Barang kali memang saya terlalu membuat hidup ini berjalan lebih cepat. Membaca tulisan di sini, merenunginya, seolah ada sesuatu dalam diri saya yang terketok-ketok dan melemparkan saya ke kedahuluan. Ada yang berbeda. Sepertinya memang tak banyak waktu lagi yang saya sisakan untuk termenung, melihat kanan-kiri, dan mencoba menikmati yang ada.
Hidup seolah saya buat lebih cepat dan terburu-buru. Tak ada ruang untuk sebuah kontemplasi. Waktu luang yang ada hanyalah waktu lelah dimana digunakan untuk membaca pun hanya menyisakan seseorang yang tertidur di atas sofa dengan buku terjatuh di lantai. Ya, mungkin dorongan ini yang kurang, mungkin kekuatan ini yang lemah. Atau mungkin juga keseriusan ini yang cuma remah-remah. Mungkin itu. Tapi, saya rasa, ada hal lain.
Seperti yang tertulis dalam oase itu, memang hidup sebenarnya melaju dalam waktu yang tetap itu-itu saja. Sehari masihlah dua puluh empat jam. Tak kurang tak lebih. Hanyalah masalah relativitas lah yang kemudian membedakannya. Kita seolah menganggap waktu menyempit maka semuanya perlu dipacu sepacu-pacunya. Memacu motor kencang-kencang untuk selanjutnya mengerem cepat-cepat di perempatan. Terburu-buru mandi untuk kemudian terburu-buru berganti baju. Terburu-buru berangkat. Terburu-buru menglakson mobil bahkan kala baru sedetik lampu kuning menyala. Hingga tak ada jeda bahkan untuk menikmati sekitaran.
Tak ada waktu untuk berintim dengan pikiran-pikiran sendiri. Tak ada kesempatan bahkan untuk menjengkali diri sendiri.
Kecepatan itu, bukan keburu-buruan, mungkin baik-baik saja saat kita memang memerlukannya untuk pemenuhan tugas-tugas hidup yang telah terencanakan. Ada list kerja yang butuh untuk segera tertunaikan dan kecepatanlah salah satunya yang bisa memastikan itu bakal tertunaikan dengan baik. Tapi, bila sebaliknya, saat bahkan kita tak tahu untuk apa kecepatan itu kita lakukan, maka kekosonganlah yang bakal hadir. Serupa seorang pengendara motor yang memacu motornya cepat-cepat di batas kewajaran tapi kemudian hanya bisa terbengong ketika sampai di tujuan. Tak tahu untuk apa ia lakukan itu, sebab tak ada pekerjaan yang ingin segera dilakukan, tak juga kemenangan lomba yang sedang diperebutkan, hanya sebuah kepongahan menguasai jalan raya, atau sensasi merasakan ‘mengalahkan’ waktu. Kosong.

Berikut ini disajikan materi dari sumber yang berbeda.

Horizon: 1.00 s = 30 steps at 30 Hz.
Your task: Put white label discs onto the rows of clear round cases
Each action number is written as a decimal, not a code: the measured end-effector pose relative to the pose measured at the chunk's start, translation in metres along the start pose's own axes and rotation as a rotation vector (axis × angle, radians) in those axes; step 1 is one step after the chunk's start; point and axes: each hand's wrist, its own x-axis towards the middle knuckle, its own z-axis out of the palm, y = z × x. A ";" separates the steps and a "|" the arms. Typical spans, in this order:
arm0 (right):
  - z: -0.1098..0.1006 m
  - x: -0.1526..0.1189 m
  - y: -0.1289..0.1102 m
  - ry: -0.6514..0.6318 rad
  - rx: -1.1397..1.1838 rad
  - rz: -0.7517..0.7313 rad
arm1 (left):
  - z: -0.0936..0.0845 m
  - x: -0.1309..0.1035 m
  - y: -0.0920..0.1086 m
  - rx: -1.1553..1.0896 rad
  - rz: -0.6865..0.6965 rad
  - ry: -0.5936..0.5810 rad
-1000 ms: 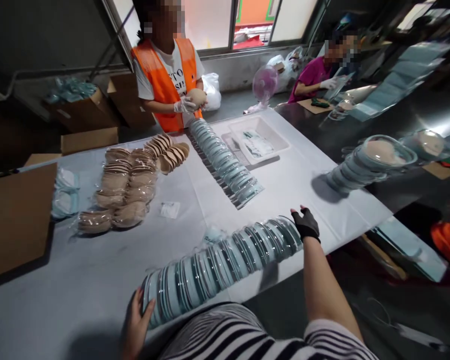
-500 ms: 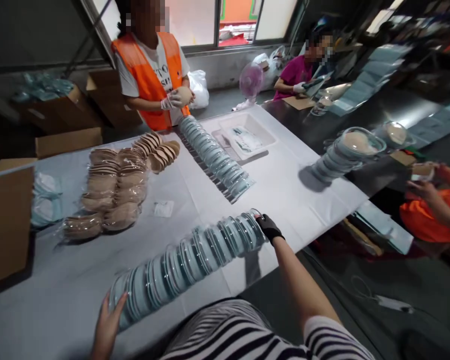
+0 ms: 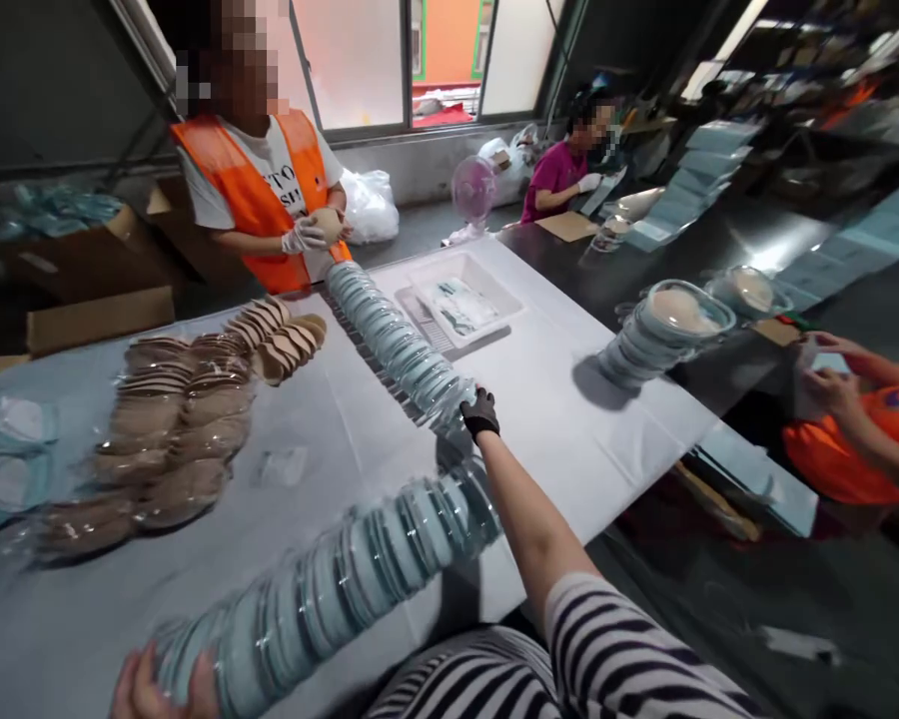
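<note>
A long row of nested clear plastic packs with pale blue-green contents (image 3: 345,589) lies on its side across the near table. My left hand (image 3: 166,687), bare, has its fingers wrapped round the row's left end. In a black glove, my right hand (image 3: 480,412) reaches to the near end of a second row of similar packs (image 3: 390,335). Its fingers are closed on the end pack there, partly hidden by the glove. The second row stretches away towards a person in an orange vest (image 3: 247,200).
Bagged beige cup-shaped pieces (image 3: 180,419) lie at left. Beyond the second row stands a white tray (image 3: 513,315). A stack of clear packs (image 3: 636,340) leans at the table's right edge. Another person's hands (image 3: 831,369) hold something at far right.
My right hand has left the right end of the near row and moved forward and left to the second row. My left hand stays at the near row's left end; the view has shifted.
</note>
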 end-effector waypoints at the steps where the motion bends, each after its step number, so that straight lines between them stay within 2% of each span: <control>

Mungkin –meski tak seekstrim itu- itu terjadi dalam diri saya.
Dan poin dalam tulisan itu yang membangunkan kesadaran saya atas rutinitas dahulu adalah sebuah hal sederhana; berjalan. Ya Allah, betapa aktivitas itu telah begitu melekat dalam keseharian saya. Sejak dulu telah berbilang belasan tahun, hingga satu dua tahun yang lalu. Berjalan yang memberi saya kesempatan untuk mengakrabi diri dan lingkungan, berjalan yang mengajarkan saya senyum lama kepada pejalan lain (jauh-jauh hari sebelum klakson menggantikannya), berjalan yang menyediakan waktu untuk murojaah menyenangkan (-yg sulit digantikan sambil bermotor-), berjalan yang memberikan saya jeda, berjalan yang mau tak mau turut berandil besar menyehatkan.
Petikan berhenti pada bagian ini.